Le khaznadji[note 1] (de l'arabe khazna : trésor, fisc[1]) est le titre officiel porté par les chefs du gouvernement de la régence durant la période des deys d'Alger. On retrouve également comme transcription du titre les appellations de vizir du dey d'Alger, ou principal secrétaire d'État[2]. Second personnage de l'État, il est nommé par le dey[3],[4],[5] et fait office de Premier ministre, de ministre des Finances et de chargé du Trésor. C'est l'un des cinq ministères du gouvernement de la régence[6]. Il succède souvent au dey après sa mort, alors que l'agha lui succède en tant que nouveau khaznadji[7].

Origine de la fonction de khaznadji[modifier | modifier le code]

La forme du gouvernement des deys et les fonctions sont en réforme permanente jusqu'à l’émergence du khaznadji comme chef du gouvernement. La période des deys est inauguré par l'adjonction d'un kiaga par le divan en 1671, puis dans les années suivantes les quatre Grands Écrivains du divan sont au premier plan dont le plus important d'entre eux, le Bach Defterdar.

Au départ khodja (secrétaire) trésorier sous la direction des Grands Écrivains du début du XVIIIe siècle, il devient progressivement un ministre de premier importance, ressuscitant les attributions des premiers adjoints des deys, les kiaga en leur cumulant les attributions financières. Cette montée du khaznadji s'explique par l'importance de la question du règlement de la solde de la milice pour la stabilité du régime entier. Il est impossible de dater précisément à partir de quand le khaznadji devient le principal ministre et second personnage de la régence. Ce rôle est en tout cas acté sous le règne de Ali Agha (1724-1732)[8].

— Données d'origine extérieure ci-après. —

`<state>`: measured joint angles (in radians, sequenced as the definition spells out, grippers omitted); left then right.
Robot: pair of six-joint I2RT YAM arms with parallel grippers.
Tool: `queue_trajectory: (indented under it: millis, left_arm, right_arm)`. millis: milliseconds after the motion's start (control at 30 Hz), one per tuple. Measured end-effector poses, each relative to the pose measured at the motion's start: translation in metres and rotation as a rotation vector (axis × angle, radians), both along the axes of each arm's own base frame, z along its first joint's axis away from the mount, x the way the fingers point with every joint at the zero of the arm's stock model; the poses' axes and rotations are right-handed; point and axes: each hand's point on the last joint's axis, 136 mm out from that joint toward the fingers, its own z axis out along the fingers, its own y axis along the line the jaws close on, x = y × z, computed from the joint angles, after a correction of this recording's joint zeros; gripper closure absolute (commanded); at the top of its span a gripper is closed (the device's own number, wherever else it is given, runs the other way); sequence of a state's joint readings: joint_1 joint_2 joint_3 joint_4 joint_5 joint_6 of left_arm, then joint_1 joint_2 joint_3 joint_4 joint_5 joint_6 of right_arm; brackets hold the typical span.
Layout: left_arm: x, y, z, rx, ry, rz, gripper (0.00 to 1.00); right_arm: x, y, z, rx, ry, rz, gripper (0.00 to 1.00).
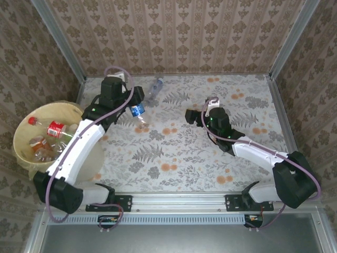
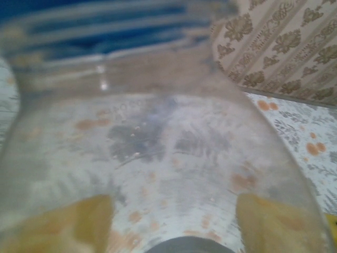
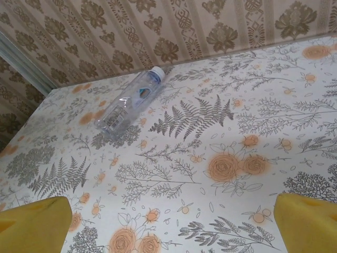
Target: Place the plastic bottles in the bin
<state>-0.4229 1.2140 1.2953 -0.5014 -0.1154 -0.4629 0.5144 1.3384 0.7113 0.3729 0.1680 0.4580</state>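
At nine o'clock beside the table (image 1: 210,153) stood the bin (image 1: 21,153), with several bottles (image 1: 55,129) already inside. Toward eleven o'clock the left gripper (image 1: 135,104) was clenched on a blue-labelled bottle (image 1: 138,111), which seemed to hang clear of the surface, probably for carrying over to the bin. At twelve o'clock a loose bottle (image 1: 154,88) lay on its side. The right gripper (image 1: 190,114), near one o'clock, was released and empty, its fingers (image 3: 31,226) spread toward that bottle, likely lined up to fetch it.
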Motion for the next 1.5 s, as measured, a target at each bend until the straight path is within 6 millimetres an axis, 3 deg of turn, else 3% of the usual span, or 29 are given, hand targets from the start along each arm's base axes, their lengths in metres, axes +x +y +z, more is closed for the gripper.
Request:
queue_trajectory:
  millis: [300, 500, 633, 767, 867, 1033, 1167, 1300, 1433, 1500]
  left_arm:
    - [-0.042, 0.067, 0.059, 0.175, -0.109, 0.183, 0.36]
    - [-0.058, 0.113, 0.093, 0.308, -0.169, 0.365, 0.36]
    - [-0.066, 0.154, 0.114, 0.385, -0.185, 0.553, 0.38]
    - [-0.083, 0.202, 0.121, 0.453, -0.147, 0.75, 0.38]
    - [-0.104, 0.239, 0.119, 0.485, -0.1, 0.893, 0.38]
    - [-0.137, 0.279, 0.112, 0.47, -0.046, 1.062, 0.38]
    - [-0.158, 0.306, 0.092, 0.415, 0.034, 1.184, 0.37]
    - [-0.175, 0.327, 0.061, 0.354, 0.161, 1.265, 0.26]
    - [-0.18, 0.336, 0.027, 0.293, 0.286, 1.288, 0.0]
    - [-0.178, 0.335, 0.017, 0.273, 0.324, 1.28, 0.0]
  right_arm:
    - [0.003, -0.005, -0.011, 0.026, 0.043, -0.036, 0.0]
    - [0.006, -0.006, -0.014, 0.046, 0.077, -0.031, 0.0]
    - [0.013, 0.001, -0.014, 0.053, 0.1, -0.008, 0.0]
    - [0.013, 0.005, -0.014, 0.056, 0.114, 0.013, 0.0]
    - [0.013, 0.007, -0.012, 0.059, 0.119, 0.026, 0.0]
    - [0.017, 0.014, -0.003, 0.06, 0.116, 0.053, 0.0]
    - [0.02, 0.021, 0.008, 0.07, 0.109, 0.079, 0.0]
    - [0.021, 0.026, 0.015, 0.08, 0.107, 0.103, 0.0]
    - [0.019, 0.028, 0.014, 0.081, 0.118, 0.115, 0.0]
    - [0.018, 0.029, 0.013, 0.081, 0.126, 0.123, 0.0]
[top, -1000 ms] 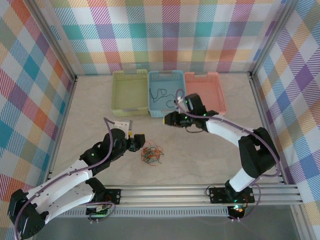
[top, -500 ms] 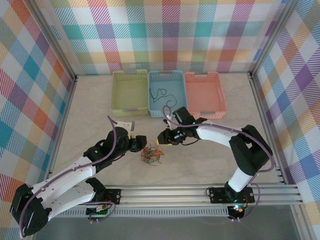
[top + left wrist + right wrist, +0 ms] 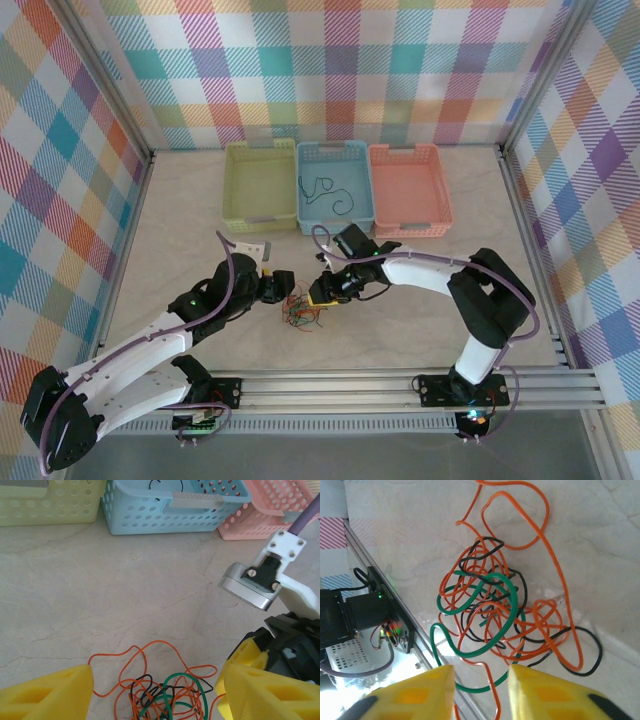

Voir aussi[modifier | modifier le code]

Références[modifier | modifier le code]

  1. Charles Robert Ageron, Les Algériens musulmans et la France, 1871-1919, Editions Bouchène, (ISBN 9782912946560, lire en ligne), p. 1287
  2. Ismet Terki Hassaine, « Oran au xviiie siècle : du désarroi à la clairvoyance politique de l’Espagne », Insaniyat / إنسانيات. Revue algérienne d'anthropologie et de sciences sociales, nos 23-24,‎ , p. 197–222 (ISSN 1111-2050, DOI 10.4000/insaniyat.5625, lire en ligne)
  3. Lemnouar Merouche, Recherches sur l'Algérie à l'époque ottomane, Bouchene, (ISBN 9782912946959, lire en ligne), p. 255
  4. Mahfoud Kaddache, L'Algérie durant la période ottomane, Office des publications universitaires, (ISBN 9789961000991, lire en ligne), p. 121
  5. Amar Hamdani, La vérité sur l'expédition d'Alger, Balland, (lire en ligne), p. 22
  6. Smaïl Goumeziane, Ibn Khaldoun: 1332-1406, Non Lieu, (ISBN 9782352700012, lire en ligne), p. 142
  7. (en) Spencer C. Tucker, The Encyclopedia of the Wars of the Early American Republic, 1783–1812: A Political, Social, and Military History [3 volumes]: A Political, Social, and Military History, ABC-CLIO, (ISBN 9781598841572, lire en ligne), p. 9
  8. P. Boyer, « Des Pachas Triennaux à la révolution d'Ali Khodja Dey (1571-1817) », Revue Historique, vol. 244, no 1 (495),‎ , p. 99–124 (lire en ligne)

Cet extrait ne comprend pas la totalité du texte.